> The problem: Return the following data exactly, with all pictures left out.

> Dataset content:
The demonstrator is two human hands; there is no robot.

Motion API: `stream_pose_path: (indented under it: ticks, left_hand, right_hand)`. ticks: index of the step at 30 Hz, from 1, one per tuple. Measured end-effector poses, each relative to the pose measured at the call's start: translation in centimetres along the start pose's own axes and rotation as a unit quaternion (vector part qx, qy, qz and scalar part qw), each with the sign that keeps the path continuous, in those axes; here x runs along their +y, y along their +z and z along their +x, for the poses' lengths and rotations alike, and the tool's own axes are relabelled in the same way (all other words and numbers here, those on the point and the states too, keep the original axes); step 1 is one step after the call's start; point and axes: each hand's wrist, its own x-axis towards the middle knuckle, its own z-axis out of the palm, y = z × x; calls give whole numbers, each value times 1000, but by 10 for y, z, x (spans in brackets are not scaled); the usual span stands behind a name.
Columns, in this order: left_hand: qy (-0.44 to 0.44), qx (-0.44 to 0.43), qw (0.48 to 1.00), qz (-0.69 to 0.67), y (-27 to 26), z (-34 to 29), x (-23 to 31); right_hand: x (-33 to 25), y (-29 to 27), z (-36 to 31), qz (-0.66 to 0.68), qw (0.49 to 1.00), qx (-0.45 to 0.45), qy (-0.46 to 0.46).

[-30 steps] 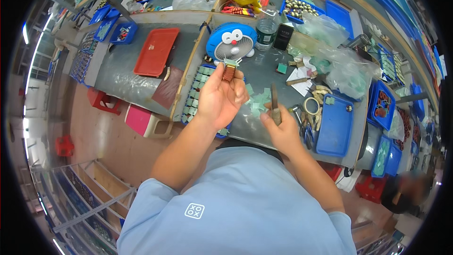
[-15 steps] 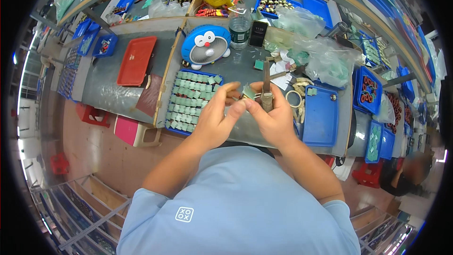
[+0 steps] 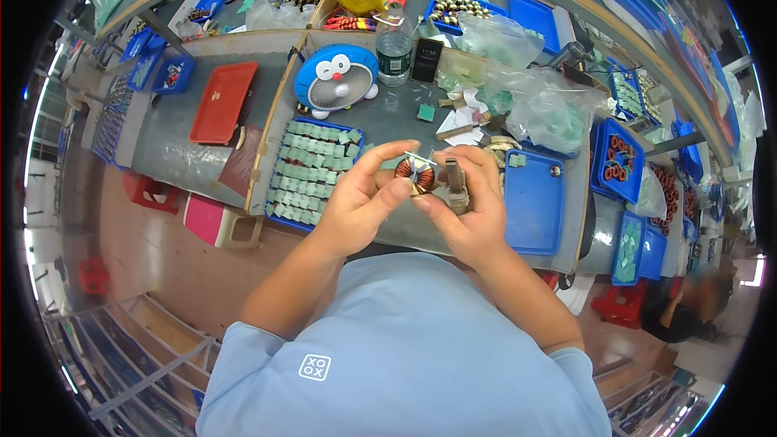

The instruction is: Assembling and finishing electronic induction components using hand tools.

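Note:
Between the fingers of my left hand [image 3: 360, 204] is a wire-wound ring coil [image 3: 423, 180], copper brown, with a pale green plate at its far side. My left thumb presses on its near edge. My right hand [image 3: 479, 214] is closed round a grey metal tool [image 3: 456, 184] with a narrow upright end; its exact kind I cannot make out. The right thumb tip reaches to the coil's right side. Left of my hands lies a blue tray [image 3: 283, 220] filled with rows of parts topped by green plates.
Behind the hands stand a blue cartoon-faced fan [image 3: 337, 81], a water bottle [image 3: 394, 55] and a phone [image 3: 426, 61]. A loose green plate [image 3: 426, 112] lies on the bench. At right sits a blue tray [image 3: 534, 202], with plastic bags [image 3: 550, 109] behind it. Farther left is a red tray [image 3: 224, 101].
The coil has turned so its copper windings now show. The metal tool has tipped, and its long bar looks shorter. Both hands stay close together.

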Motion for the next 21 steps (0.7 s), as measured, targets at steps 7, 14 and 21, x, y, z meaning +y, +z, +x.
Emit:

> Completed task:
The demonstrator is two human hands; there is no robot.

Motion API: `stream_pose_path: (indented under it: ticks, left_hand, right_hand)`. ticks: index of the step at 30 Hz, from 1, one per tuple. Measured end-effector poses, each relative to the pose measured at the call's start: translation in centimetres along the start pose's own axes and rotation as a unit quaternion (vector part qx, qy, qz and scalar part qw), each with the sign that keeps the path continuous, in those axes; here x runs along their +y, y along their +z and z along their +x, for the poses' lengths and rotations alike, and the tool's own axes are relabelled in the same way (all other words and numbers here, those on the point and the states too, keep the original axes); step 1 is one step after the call's start; point and axes: each hand's wrist, its own x-axis towards the middle knuckle, its own z-axis out of the palm, y = z × x; calls give whole numbers, each value times 1000, but by 10 for y, z, x (spans in brackets are not scaled); the usual span stands behind a name.
Columns, in this order: left_hand: qy (-0.44 to 0.44), qx (-0.44 to 0.43), qw (0.48 to 1.00), qz (-0.69 to 0.67), y (-27 to 26), z (-34 to 29), x (-23 to 31); right_hand: x (-33 to 25), y (-29 to 27), z (-36 to 31), qz (-0.66 to 0.68), qw (0.49 to 1.00), qx (-0.45 to 0.45), qy (-0.46 to 0.46).

[-30 steps] 
[-15 steps] 
[+0 steps] 

The instruction is: Assembling and finishing electronic induction components using hand tools.

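Note:
Between the fingers of my left hand [image 3: 360, 204] is a wire-wound ring coil [image 3: 423, 180], copper brown, with a pale green plate at its far side. My left thumb presses on its near edge. My right hand [image 3: 479, 214] is closed round a grey metal tool [image 3: 456, 184] with a narrow upright end; its exact kind I cannot make out. The right thumb tip reaches to the coil's right side. Left of my hands lies a blue tray [image 3: 283, 220] filled with rows of parts topped by green plates.
Behind the hands stand a blue cartoon-faced fan [image 3: 337, 81], a water bottle [image 3: 394, 55] and a phone [image 3: 426, 61]. A loose green plate [image 3: 426, 112] lies on the bench. At right sits a blue tray [image 3: 534, 202], with plastic bags [image 3: 550, 109] behind it. Farther left is a red tray [image 3: 224, 101].
The coil has turned so its copper windings now show. The metal tool has tipped, and its long bar looks shorter. Both hands stay close together.
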
Motion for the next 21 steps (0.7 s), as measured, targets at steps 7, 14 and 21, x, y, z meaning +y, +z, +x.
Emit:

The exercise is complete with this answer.